• [ABOUT THIS EXERCISE]:
What do the lines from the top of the data through the line with "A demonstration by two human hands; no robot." say? Quote them exactly and include both ends.

• [GIVEN RECORDS]:
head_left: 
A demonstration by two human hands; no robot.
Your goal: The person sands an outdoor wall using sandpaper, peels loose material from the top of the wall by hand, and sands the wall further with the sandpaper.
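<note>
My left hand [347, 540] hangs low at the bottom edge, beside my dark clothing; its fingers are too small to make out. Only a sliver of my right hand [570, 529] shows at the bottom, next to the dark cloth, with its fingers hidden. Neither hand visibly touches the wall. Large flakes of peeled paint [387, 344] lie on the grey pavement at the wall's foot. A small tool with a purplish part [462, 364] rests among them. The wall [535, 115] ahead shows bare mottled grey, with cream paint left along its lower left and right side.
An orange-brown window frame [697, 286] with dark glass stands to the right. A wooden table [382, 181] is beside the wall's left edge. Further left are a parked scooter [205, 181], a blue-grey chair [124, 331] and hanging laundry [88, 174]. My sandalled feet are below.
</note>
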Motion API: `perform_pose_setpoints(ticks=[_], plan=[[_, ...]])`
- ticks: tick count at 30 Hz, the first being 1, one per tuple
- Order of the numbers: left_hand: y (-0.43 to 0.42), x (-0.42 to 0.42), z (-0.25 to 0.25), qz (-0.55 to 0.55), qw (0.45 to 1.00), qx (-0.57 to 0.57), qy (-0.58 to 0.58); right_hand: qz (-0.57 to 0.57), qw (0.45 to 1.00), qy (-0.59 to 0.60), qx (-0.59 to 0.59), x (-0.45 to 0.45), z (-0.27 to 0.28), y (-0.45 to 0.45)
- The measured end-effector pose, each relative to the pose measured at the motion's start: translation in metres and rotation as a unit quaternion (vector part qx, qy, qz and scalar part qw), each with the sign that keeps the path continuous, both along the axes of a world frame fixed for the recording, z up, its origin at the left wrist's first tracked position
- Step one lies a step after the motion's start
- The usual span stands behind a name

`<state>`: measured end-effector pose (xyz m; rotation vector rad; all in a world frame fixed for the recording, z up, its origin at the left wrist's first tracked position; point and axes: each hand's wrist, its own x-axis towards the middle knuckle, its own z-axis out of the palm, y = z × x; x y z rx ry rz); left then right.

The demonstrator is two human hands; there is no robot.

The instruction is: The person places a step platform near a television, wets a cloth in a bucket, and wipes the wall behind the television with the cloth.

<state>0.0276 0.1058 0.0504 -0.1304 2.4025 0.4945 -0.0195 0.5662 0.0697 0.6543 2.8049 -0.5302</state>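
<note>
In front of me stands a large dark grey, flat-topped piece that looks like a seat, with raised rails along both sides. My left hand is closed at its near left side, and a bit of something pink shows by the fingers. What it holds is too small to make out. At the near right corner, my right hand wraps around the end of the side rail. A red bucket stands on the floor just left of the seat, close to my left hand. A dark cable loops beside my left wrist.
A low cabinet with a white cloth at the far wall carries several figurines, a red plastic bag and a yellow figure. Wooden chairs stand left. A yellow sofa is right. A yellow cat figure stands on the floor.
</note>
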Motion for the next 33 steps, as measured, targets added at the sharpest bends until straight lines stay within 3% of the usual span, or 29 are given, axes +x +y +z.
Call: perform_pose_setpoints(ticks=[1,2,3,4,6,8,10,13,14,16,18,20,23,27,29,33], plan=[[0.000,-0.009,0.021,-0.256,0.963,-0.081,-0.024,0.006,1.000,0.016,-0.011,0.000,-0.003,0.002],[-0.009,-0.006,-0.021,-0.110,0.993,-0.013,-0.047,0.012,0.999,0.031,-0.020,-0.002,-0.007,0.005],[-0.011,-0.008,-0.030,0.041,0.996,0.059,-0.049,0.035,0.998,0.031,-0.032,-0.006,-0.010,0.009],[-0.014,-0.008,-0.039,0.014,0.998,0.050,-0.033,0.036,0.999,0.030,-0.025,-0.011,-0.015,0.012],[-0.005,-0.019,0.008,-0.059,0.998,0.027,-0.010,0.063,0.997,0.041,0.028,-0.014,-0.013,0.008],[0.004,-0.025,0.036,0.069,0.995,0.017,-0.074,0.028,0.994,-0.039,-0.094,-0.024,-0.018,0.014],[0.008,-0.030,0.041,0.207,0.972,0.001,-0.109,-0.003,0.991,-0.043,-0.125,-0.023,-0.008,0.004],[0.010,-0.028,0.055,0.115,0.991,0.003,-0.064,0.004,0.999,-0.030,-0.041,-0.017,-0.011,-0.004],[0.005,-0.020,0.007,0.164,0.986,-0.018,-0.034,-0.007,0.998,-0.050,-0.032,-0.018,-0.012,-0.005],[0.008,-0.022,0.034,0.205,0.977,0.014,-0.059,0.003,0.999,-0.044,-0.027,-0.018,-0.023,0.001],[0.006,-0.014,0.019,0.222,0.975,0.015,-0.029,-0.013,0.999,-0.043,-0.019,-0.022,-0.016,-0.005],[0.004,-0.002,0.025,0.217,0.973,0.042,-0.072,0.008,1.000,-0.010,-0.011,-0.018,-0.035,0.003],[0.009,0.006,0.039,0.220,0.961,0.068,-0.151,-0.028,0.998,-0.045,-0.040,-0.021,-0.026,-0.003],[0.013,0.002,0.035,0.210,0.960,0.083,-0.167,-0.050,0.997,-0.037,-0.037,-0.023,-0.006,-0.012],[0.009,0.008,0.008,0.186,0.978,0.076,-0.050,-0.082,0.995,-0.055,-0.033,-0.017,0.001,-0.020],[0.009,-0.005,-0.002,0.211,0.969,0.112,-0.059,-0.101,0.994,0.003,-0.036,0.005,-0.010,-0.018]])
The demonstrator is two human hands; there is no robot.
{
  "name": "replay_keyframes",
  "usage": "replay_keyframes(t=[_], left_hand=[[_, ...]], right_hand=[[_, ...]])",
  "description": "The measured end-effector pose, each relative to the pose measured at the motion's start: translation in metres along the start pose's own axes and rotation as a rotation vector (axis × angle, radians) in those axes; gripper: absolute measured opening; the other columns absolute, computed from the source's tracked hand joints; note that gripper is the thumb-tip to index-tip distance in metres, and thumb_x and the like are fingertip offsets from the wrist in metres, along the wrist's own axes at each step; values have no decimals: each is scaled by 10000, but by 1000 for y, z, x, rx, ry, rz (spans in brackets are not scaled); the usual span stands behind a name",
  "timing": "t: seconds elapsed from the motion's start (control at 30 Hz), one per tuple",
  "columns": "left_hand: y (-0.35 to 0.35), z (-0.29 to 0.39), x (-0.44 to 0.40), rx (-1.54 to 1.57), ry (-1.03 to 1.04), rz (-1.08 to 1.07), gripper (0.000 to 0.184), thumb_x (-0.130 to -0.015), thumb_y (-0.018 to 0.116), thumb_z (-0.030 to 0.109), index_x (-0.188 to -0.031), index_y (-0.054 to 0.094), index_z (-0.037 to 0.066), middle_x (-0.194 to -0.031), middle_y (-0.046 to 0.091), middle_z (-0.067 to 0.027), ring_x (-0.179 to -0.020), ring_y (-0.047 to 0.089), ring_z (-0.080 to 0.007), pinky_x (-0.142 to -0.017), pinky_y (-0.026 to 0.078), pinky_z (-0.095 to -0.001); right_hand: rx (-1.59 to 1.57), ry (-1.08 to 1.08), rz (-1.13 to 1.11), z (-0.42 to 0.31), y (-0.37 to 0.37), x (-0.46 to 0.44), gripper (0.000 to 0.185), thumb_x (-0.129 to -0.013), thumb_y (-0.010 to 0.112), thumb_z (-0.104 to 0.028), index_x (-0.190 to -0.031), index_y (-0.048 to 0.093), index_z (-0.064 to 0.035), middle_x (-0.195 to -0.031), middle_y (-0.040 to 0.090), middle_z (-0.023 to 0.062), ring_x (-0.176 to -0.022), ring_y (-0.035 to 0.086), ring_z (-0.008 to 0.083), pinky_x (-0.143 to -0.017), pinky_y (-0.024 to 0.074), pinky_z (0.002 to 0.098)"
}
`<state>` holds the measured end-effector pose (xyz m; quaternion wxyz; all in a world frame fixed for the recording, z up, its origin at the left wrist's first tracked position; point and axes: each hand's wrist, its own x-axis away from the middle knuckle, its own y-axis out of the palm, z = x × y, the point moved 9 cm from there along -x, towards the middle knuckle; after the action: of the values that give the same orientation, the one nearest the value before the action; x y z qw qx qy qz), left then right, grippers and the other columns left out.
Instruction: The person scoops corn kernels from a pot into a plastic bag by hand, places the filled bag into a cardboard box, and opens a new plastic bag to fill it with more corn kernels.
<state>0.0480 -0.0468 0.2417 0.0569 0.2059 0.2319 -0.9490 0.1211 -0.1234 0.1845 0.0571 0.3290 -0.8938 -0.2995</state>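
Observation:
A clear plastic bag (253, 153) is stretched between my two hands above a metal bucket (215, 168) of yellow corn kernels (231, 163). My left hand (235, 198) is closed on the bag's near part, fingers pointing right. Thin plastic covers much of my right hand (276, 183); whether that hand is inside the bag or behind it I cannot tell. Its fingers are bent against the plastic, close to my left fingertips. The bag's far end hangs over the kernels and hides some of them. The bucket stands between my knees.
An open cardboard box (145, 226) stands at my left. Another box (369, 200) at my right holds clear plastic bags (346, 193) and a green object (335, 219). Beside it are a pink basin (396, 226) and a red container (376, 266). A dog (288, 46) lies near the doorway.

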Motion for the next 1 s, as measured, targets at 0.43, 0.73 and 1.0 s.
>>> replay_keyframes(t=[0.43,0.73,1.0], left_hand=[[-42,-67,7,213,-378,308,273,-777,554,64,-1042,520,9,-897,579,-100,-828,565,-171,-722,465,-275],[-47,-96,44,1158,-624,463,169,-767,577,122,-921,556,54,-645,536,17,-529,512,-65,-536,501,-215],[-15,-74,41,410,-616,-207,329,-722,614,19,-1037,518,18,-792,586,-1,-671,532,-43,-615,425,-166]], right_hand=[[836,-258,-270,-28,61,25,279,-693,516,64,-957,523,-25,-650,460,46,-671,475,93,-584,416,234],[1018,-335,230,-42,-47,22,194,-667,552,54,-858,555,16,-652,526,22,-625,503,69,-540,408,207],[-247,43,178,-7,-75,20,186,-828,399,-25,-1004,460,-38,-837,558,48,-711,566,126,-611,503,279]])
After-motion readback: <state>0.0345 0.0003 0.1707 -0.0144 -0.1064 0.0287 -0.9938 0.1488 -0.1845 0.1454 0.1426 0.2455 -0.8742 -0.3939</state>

• [ANSWER FOR THE TASK]:
head_left: 
A demonstration by two human hands; no robot.

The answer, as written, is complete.